• _Description of the task_: Without any pictures, print the lines below from the one that has "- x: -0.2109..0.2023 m" through the one that has "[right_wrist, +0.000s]", exactly and nothing else.
Segment Open
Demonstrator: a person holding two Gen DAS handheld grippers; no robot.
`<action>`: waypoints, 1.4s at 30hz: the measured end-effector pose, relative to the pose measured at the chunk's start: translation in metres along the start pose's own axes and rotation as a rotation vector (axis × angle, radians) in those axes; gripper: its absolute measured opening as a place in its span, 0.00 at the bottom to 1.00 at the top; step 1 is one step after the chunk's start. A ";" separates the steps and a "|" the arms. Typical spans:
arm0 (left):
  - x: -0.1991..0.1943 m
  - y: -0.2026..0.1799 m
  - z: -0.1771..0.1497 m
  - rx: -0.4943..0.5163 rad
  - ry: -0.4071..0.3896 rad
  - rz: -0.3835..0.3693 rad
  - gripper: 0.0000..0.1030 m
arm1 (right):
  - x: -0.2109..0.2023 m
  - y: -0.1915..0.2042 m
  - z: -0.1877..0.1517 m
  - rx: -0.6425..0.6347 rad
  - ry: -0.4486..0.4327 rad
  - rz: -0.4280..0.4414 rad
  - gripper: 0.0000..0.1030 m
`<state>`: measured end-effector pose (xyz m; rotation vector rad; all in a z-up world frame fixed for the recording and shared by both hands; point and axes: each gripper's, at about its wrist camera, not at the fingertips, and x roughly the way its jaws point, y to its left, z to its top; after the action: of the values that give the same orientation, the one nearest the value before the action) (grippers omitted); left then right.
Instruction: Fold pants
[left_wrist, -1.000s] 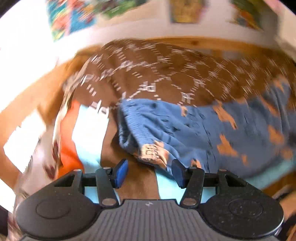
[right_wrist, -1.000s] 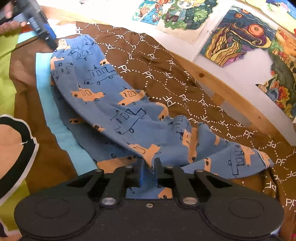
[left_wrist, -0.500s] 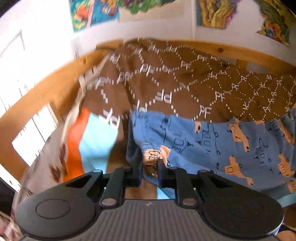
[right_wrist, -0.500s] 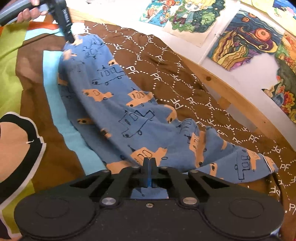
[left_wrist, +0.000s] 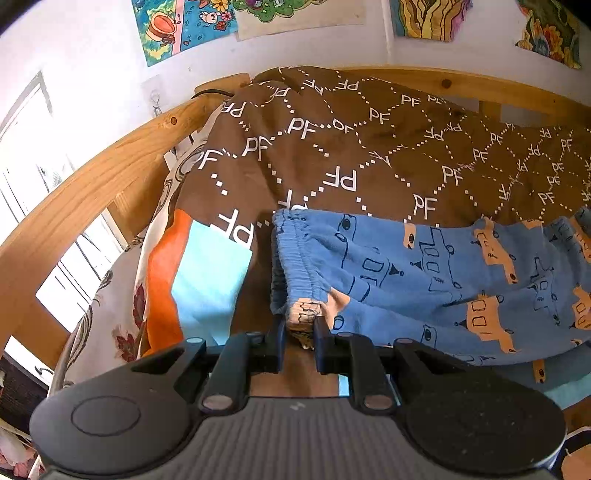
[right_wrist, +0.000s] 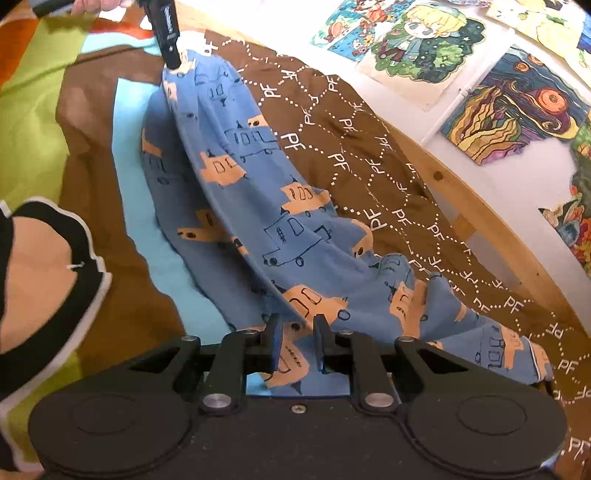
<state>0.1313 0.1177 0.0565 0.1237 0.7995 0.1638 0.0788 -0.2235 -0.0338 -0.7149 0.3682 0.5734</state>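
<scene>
Left hand-held gripper (left_wrist: 300, 328) pinches the pants (left_wrist: 424, 280) waistband; right hand-held gripper (right_wrist: 298, 332) is opening around fabric.

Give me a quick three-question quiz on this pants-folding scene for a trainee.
1. Which part of the pants does the left tool pinch? A waistband; B leg cuff; C pocket.
2. True or false: the pants are plain, with no print.
3. Fill in: the brown blanket bears the letters ___.
Key: 1 A; 2 false; 3 PF.
</scene>
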 end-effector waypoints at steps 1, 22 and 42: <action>0.000 -0.001 0.000 0.001 0.001 0.000 0.17 | 0.004 -0.001 0.002 0.002 0.004 -0.007 0.18; 0.019 -0.003 -0.007 0.032 0.019 0.057 0.22 | -0.005 0.020 0.007 -0.101 0.083 0.082 0.00; -0.017 -0.193 -0.020 0.450 -0.214 -0.408 1.00 | -0.078 -0.122 -0.071 0.808 0.150 -0.112 0.99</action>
<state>0.1241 -0.0734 0.0219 0.3911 0.6219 -0.4132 0.0832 -0.3765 0.0169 0.0038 0.6431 0.2238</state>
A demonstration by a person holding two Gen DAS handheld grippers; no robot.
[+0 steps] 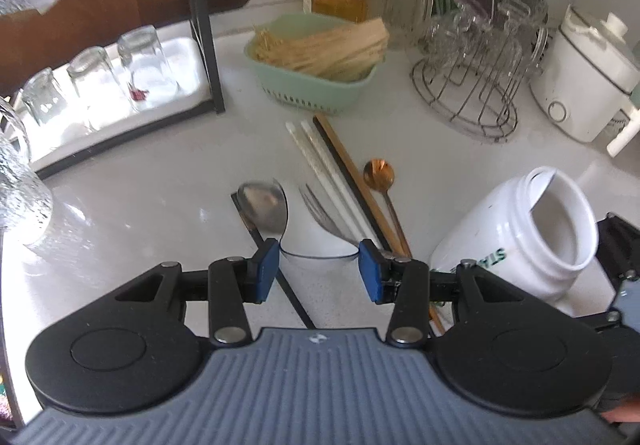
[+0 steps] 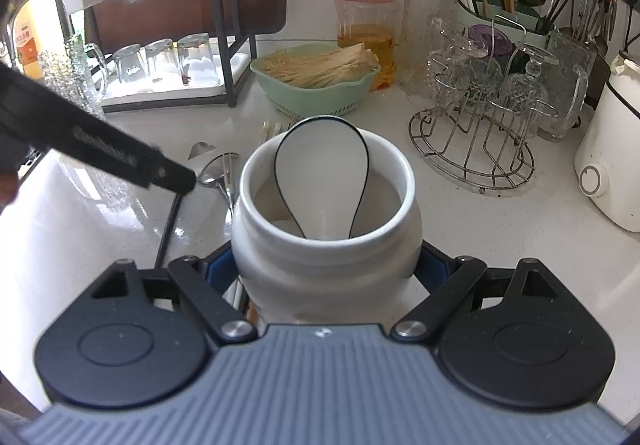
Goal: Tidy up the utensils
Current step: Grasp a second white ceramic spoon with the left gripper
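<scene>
My right tool (image 2: 326, 273) clamped the white jar (image 2: 326, 213), a white ceramic spoon (image 2: 322, 173) already inside. My left tool (image 1: 318, 271) hung half-open and empty over the steel spoon (image 1: 264, 205), fork (image 1: 320, 213) and chopsticks (image 1: 320, 161) on the desk (image 1: 140, 213) (plenty left). Next I judged: grasp one and drop it in.

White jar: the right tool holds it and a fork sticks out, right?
Not a fork: the right tool holds the white jar, but a black-rimmed white spoon sticks out, as the right wrist view shows.
</scene>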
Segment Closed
• _Result_:
  - x: -0.2109..0.2023 m
  - y: -0.1915..0.2042 m
  - z: -0.1877..0.1517 m
  - rx: -0.6425..0.6347 rad
  - ry: -0.4486..0.4327 rad
  - rz: -0.4280..0.4414 rad
  - gripper: 0.0000..0.1030 m
`<state>`: measured end-effector pose (xyz m; rotation vector rad; all in a z-up world frame fixed for the recording and shared by both hands; point and axes: each gripper's, at about its wrist camera, not at the fingertips, and x roughly the way its jaws point, y to its left, z to its top; after the action: of the values that give the same orientation, the one nearest the value before the action) (grippers omitted); left then right.
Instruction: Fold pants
[left_wrist, -1.000s] 
[right_wrist, -1.000s] 
[left_wrist, -0.500s] 
[right_wrist, -0.500s] 
[left_wrist, +0.000s] 
[right_wrist, +0.000s] 

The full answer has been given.